Apart from working in an ethical way, respecting clients, employees, competitors and partners, the company must also adhere to laws which are enacted by the state where it operates. Failure to do so may lead to a tainted reputation which will automatically result in loss in business and possible police proceedings against the company. In this particular situation one must particularly abide to the Data Protection Law. In Chapter 440 in the Maltese Law the following is stated: "To make provision for the protection of individuals against the violation of their privacy by the processing of personal data and for matters connected therewith or ancillary thereto." This law aims to protect the individual’s personal information from being distributed against their explicit consent. Specifically it defines how and which data can be distributed.

For this company’s scenario, which is considering moving to Cloud computing, there are several parts in the Data Protection Act which are pertinent for safeguarding the company’s and clients’ interests. These are listed below:

"All reasonable measures are taken to complete, correct, block or erase data to the extent that such data is incomplete or incorrect, having regard to the purposes for which they are processed" [2] .

"Personal data may not be processed for purposes concerning direct marketing, if the data subject gives notice to the controller of personal data that he opposes such processing" [3] .

The following law is particularly important as it defines the right of access which the end user/client has: "The controller of personal data at the request of the data subject shall provide to the data subject without excessive delay an without expense, written information as to whether personal data concerning the data subject is processed: provided that a request by the data subject under this sub article shall only be made by the data subject at reasonable intervals." [4] .

Law 12 is of particular importance as it states that sensitive personal data cannot be processed without the explicit user consent. This will be pushed towards the policy where users will be prohibited to give their consent, as this may leak some unintended information about them.

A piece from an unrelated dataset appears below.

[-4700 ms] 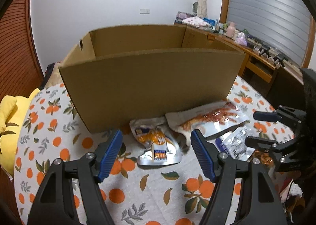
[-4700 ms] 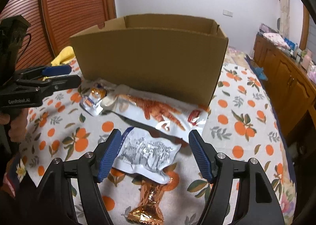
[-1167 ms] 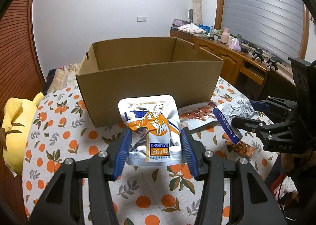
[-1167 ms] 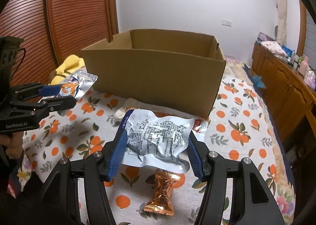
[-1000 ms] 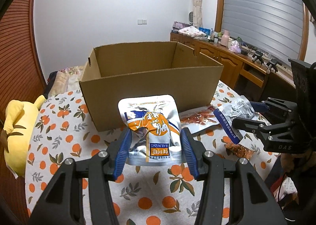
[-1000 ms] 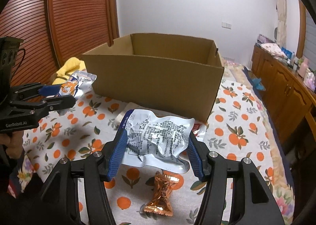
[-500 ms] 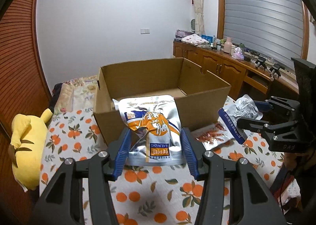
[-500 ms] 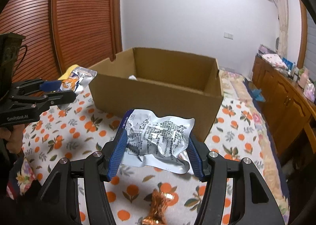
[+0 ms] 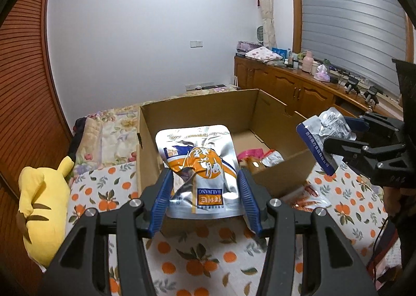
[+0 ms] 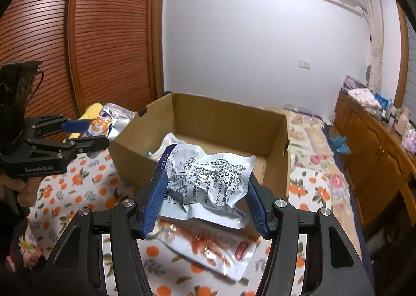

The final two laws which are also pertinent to the scenario of Cloud computing are Law 26 which defines the security measures relating to processing and Law 27 which defines the transfer of data to a third country.

Although Cloud computing is both a technical and social world, it is still an emerging technology. It is not yet known for what it will be used in the near future and what its social, ethical, or legal consequences will be. At the same time, one should not wait until something happens because innovative products, especially in technology, should be adopted at their early stages due to the competitive edge they can provide.

Identifying ethical issues beforehand will save the time, money and effort, which would need to be spent later on in overcoming unseen problems. In a Cloud computing environment, several ethical issues have been identified. These are the following, which are explained further in the following pages:

Control and responsibility of the data.

Problem of many hands handling the data & diminished ability to locate faults.

Accountability to actions.

No control of network defences & no control on knowledge of data breaches.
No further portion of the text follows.